Aim of the exercise -
Set down the lines below exactly as they stand, please. Go from the first through the one containing "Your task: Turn".

(Records from a collection)
------
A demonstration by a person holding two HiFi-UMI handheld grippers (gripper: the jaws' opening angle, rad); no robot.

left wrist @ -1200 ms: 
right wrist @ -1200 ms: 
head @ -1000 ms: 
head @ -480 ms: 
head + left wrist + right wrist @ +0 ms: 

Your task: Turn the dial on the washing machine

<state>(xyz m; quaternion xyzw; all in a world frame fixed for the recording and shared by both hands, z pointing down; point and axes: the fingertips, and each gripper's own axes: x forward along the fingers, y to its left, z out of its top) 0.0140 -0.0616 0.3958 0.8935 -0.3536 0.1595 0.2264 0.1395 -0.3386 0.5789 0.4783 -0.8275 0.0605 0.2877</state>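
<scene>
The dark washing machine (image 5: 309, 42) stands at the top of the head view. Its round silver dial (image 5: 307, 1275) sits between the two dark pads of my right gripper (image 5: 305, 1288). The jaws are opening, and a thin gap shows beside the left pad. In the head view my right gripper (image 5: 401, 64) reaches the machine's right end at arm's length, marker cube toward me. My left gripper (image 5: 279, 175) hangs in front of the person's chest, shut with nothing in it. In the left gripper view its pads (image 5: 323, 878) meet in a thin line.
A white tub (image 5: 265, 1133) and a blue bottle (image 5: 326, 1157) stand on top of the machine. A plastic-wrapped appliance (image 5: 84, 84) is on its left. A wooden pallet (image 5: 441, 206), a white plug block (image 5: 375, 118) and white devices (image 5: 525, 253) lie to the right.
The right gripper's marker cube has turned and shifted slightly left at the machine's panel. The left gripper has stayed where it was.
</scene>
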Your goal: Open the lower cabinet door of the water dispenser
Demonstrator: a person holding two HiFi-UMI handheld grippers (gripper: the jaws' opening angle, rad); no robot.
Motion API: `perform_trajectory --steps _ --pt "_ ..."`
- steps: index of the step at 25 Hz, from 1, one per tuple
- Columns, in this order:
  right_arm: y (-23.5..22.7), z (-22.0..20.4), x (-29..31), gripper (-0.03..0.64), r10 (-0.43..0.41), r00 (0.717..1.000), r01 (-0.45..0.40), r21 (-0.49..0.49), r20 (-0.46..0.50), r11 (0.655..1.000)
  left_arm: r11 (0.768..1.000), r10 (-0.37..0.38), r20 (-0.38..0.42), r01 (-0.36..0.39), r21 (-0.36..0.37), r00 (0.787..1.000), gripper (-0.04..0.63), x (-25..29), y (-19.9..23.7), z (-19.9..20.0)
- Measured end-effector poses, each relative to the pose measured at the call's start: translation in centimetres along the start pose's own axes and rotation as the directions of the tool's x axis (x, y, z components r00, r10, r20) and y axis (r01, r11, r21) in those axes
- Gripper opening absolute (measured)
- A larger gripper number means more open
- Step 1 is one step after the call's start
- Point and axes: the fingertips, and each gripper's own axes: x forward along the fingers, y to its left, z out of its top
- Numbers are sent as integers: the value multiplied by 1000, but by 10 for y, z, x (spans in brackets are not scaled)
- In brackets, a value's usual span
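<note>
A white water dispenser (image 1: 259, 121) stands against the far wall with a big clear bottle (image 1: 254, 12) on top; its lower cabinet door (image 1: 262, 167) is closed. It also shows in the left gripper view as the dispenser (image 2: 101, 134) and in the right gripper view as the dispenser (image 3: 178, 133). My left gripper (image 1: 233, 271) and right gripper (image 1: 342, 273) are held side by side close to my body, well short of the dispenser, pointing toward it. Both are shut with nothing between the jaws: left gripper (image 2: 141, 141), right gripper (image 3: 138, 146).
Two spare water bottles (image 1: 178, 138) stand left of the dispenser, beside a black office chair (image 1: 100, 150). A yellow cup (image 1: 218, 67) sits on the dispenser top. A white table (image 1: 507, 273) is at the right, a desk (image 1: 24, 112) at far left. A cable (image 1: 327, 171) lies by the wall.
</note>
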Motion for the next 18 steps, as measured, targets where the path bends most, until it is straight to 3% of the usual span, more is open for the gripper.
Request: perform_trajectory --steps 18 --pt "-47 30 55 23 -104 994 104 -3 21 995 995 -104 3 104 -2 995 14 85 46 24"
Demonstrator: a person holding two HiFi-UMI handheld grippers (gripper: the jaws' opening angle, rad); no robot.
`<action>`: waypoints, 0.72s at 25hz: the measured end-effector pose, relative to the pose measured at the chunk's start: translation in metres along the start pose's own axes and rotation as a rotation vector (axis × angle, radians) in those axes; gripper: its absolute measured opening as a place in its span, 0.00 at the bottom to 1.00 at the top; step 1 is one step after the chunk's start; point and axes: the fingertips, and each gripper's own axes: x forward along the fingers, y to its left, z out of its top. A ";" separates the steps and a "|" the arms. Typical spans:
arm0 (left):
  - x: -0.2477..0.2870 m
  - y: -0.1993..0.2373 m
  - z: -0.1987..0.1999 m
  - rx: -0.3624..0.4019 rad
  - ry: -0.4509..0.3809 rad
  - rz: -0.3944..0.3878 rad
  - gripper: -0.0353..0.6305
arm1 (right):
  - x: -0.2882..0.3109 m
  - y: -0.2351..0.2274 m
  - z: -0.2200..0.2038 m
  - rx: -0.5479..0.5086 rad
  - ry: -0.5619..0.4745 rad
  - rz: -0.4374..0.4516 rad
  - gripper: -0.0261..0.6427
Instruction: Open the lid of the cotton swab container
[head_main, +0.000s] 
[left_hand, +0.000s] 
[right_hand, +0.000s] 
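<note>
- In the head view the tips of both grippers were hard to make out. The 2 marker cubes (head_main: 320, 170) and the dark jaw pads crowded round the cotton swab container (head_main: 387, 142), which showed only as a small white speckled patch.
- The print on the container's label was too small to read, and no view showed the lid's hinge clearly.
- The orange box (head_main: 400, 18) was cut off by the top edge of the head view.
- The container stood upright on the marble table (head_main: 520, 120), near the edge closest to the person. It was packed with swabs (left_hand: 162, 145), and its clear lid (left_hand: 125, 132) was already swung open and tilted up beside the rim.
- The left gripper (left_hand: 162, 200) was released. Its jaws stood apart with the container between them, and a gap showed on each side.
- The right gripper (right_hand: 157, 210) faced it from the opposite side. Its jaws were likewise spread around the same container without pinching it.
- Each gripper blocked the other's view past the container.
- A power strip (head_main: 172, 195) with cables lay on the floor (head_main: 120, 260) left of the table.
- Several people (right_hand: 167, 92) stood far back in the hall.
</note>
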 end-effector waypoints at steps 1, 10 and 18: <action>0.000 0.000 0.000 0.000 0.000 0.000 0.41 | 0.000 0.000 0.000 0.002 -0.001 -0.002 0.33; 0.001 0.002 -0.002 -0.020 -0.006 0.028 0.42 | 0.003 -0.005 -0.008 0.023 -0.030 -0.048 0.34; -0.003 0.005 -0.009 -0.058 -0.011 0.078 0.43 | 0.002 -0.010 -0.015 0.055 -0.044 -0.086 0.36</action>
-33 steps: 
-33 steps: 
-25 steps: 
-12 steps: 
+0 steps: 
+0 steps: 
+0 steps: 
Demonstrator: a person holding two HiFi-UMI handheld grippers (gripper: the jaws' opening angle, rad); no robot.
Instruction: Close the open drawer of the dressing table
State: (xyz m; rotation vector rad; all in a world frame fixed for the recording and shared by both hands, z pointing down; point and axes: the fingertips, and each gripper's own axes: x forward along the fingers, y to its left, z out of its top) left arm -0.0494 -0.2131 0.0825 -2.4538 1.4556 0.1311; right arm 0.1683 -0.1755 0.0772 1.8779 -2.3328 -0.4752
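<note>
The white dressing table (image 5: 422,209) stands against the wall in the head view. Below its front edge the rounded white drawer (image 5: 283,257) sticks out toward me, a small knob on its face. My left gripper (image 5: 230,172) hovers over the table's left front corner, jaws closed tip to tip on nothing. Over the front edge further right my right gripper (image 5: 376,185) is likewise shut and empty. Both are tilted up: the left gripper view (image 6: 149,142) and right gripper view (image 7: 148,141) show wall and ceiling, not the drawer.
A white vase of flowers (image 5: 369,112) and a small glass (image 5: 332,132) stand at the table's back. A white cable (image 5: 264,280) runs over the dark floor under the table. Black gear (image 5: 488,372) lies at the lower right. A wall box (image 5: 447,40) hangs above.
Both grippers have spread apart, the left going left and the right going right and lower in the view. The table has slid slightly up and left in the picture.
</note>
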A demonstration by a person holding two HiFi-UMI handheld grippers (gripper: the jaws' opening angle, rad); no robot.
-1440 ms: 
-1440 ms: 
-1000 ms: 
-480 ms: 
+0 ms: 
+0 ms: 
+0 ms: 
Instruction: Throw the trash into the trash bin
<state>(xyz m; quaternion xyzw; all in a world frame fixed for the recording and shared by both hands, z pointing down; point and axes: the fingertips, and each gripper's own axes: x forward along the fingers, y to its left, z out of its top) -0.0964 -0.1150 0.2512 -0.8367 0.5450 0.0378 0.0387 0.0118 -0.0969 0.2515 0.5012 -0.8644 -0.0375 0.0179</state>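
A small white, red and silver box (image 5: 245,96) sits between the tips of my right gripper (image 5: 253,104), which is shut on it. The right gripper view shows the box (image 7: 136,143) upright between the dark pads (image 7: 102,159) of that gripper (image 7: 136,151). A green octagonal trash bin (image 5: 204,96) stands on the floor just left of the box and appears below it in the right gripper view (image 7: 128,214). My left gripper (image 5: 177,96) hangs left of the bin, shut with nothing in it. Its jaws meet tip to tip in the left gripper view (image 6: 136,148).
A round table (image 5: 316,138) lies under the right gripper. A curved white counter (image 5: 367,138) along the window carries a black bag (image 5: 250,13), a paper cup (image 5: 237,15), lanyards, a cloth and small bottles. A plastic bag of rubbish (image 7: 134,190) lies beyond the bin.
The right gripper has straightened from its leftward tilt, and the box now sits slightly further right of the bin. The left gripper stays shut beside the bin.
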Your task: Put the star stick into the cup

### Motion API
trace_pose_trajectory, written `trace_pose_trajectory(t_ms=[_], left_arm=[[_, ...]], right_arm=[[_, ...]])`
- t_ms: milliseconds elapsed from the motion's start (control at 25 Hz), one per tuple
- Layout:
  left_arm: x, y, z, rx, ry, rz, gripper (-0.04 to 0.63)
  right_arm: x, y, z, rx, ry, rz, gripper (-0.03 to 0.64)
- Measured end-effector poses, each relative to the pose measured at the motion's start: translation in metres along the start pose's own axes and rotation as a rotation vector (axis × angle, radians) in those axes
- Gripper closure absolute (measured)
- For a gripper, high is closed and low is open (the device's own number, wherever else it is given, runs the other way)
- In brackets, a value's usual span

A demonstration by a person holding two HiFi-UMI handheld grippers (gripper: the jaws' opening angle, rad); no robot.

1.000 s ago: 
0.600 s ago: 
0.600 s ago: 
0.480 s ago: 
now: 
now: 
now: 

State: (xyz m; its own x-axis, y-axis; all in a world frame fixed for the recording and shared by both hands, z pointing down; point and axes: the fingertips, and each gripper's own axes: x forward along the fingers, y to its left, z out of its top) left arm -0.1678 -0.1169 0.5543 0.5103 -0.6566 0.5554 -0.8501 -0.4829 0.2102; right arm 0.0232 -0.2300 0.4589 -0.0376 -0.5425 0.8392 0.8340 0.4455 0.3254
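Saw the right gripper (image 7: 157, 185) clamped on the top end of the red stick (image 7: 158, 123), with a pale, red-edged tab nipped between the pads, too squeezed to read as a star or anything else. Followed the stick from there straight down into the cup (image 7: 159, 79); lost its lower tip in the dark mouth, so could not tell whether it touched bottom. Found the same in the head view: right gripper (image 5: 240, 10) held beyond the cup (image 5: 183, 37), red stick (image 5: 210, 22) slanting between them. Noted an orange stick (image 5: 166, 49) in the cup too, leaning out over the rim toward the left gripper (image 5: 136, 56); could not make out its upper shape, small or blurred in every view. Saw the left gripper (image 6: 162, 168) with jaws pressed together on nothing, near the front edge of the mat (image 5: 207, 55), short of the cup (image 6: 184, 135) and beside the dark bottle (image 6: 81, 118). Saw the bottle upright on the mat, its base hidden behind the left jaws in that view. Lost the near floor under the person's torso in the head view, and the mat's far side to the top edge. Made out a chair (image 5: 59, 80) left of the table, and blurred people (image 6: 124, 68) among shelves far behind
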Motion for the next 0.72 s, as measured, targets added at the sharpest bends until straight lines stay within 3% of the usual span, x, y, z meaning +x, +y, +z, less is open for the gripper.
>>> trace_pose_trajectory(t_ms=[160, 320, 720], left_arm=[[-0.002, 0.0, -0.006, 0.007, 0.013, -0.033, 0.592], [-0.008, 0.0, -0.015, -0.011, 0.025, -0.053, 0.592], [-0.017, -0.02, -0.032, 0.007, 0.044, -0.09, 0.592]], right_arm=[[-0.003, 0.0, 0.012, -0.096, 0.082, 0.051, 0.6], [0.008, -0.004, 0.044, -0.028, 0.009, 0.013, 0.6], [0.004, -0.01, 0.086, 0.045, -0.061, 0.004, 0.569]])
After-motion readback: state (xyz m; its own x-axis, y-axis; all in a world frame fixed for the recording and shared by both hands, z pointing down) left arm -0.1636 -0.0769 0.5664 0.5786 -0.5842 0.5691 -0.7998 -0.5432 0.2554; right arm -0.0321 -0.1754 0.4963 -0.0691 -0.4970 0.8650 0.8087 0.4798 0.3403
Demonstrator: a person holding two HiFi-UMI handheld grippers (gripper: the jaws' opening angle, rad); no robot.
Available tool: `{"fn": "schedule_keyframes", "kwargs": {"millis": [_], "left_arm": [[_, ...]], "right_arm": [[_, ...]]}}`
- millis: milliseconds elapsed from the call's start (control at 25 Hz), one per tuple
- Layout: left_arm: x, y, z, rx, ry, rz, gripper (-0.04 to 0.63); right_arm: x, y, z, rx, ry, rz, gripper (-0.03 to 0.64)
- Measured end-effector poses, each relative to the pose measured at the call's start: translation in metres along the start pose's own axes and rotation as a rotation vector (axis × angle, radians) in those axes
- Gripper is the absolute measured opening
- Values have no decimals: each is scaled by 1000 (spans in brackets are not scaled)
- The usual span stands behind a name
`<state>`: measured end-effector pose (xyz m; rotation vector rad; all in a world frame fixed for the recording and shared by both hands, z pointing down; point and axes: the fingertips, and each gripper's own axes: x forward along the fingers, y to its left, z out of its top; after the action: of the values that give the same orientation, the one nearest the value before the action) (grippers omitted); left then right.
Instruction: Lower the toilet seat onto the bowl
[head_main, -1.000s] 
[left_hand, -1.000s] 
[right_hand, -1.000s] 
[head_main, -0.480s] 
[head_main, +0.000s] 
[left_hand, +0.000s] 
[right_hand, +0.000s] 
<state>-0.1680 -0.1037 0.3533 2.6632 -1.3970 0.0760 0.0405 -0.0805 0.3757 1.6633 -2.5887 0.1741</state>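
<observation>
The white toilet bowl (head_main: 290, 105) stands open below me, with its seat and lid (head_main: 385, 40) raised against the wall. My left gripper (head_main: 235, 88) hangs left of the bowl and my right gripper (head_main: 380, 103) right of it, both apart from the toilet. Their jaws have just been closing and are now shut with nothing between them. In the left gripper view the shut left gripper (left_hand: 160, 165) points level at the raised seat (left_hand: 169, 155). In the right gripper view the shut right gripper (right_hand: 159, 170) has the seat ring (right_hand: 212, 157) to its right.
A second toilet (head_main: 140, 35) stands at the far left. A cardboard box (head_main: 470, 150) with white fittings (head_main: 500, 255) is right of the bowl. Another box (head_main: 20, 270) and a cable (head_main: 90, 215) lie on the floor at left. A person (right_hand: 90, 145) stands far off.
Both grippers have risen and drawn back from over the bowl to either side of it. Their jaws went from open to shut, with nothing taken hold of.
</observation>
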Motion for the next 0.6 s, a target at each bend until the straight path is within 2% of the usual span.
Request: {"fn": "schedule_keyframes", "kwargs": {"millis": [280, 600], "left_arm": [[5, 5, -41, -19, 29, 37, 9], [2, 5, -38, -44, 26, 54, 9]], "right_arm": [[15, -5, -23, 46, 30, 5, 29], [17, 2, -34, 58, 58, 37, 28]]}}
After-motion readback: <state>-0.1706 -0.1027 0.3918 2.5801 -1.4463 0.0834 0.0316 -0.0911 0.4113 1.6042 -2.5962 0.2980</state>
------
Solution for this problem -
A demonstration by a person holding two HiFi-UMI handheld grippers (gripper: the jaws' opening angle, rad); no robot.

left wrist @ -1200 ms: 
right wrist @ -1200 ms: 
head @ -1000 ms: 
head @ -480 ms: 
head + left wrist + right wrist @ +0 ms: 

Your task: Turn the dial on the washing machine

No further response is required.